/---
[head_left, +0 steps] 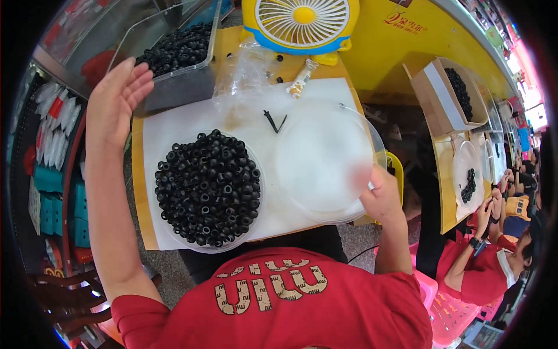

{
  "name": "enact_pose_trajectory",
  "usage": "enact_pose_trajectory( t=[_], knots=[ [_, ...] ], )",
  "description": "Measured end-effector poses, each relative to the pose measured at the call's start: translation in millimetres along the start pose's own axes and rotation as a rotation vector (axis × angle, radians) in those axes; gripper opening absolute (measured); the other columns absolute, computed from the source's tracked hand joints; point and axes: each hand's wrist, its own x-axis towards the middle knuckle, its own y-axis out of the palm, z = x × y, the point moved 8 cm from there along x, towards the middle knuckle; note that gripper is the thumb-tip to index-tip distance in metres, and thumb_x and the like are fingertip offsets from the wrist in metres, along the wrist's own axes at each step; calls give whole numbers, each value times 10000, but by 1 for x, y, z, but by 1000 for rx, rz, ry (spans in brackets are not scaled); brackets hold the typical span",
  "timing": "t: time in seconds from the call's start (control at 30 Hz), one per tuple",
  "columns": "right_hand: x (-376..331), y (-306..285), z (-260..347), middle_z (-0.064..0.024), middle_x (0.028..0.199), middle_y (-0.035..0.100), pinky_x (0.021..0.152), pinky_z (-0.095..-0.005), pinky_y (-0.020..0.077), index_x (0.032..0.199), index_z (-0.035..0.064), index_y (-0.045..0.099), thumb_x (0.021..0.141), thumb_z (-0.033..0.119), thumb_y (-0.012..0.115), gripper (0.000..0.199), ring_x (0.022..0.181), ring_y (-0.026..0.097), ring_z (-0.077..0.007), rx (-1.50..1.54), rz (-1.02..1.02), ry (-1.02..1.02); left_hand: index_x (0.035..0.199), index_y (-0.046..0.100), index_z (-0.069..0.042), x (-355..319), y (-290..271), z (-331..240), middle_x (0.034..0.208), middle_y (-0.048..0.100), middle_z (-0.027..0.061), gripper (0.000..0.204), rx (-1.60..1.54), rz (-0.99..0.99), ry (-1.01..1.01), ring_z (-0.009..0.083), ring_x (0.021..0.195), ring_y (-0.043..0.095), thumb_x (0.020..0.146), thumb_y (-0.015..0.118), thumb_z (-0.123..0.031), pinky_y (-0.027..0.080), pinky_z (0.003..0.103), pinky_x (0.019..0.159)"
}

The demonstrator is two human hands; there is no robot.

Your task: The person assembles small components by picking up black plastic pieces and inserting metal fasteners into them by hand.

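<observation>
My left hand (120,93) is raised at the near left corner of a clear bin (180,87) heaped with small black ring-shaped parts (177,49). Its fingers are stretched out and hold nothing. My right hand (382,193) is closed at the right rim of a clear round plastic tray (322,168); its fingertips are partly smeared, and a small white glint shows beside them. Left of that tray, a second clear round tray (260,218) carries a big pile of black ring-shaped parts (206,189). Two thin black strips (273,122) lie between the trays and the bin.
Behind the trays are a crumpled clear plastic bag (244,72), a small wrapped packet (302,78) and a yellow and blue fan (302,26). A yellow container (396,168) stands beside the table on the right. Further right, a cardboard box (444,99) sits near a co-worker (482,262).
</observation>
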Motion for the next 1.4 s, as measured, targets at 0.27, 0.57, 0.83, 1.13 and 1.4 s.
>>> enact_pose_trajectory(
  t=[0.27, 0.57, 0.83, 1.13, 1.4],
  knots=[
    [-12, 47, -21, -139, 758, 564, 639, -366, 452, 816, 32, 554, 708, 61, 549, 113, 723, 553, -314, -259, 275, -43, 1040, 530, 16, -103, -8, 68, 906, 587, 111, 235, 160, 74, -218, 160, 788, 578, 845, 486, -106, 499, 268, 666],
    [-3, 65, -19, -160, 733, 526, 645, -418, 448, 747, 17, 505, 679, 108, 528, 116, 735, 536, -334, -457, 263, -44, 967, 576, 1, -155, -17, 79, 833, 610, 73, 167, 237, 89, -285, 105, 722, 575, 824, 516, -63, 481, 217, 606],
    [-4, 66, -13, -161, 787, 539, 655, -382, 443, 837, 15, 540, 683, 54, 547, 158, 735, 540, -334, -361, 252, -40, 862, 603, -39, -169, 21, 73, 699, 567, 35, 134, 842, 252, 109, 111, 600, 528, 730, 614, -63, 415, 223, 546],
    [-6, 52, -14, -129, 771, 591, 624, -288, 453, 846, 18, 557, 739, 69, 591, 123, 708, 585, -218, 108, 125, 232, 890, 565, -53, -157, 57, 86, 826, 551, 82, 209, 1142, 354, 259, 199, 651, 557, 694, 631, -85, 453, 280, 536],
    [6, 105, 51, -9, 748, 562, 587, -197, 416, 866, -5, 585, 749, 4, 603, 120, 667, 513, -62, 1004, 421, 271, 963, 543, 5, -175, 29, 122, 923, 589, 147, 229, -491, 225, -640, 193, 779, 611, 742, 548, 65, 537, 289, 687]
  ],
)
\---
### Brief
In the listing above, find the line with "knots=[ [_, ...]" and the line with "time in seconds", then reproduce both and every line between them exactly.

### Answer to the exercise
  "usage": "enact_pose_trajectory( t=[_], knots=[ [_, ...] ], )",
  "description": "Measured end-effector poses, each relative to the pose measured at the call's start: translation in millimetres along the start pose's own axes and rotation as a rotation vector (axis × angle, radians) in those axes; gripper opening absolute (measured); the other columns absolute, computed from the source's tracked hand joints; point and axes: each hand's wrist, its own x-axis towards the middle knuckle, its own y-axis out of the palm, z = x × y, the point moved 8 cm from there along x, towards the middle knuckle; note that gripper is the thumb-tip to index-tip distance in metres, and thumb_x and the like are fingertip offsets from the wrist in metres, along the wrist's own axes at each step; calls give whole numbers, each value times 10000, but by 1 for x, y, z, but by 1000 for rx, rz, ry (spans in brackets are not scaled); brackets hold the typical span",
  "timing": "t: time in seconds from the call's start (control at 30 Hz), one per tuple",

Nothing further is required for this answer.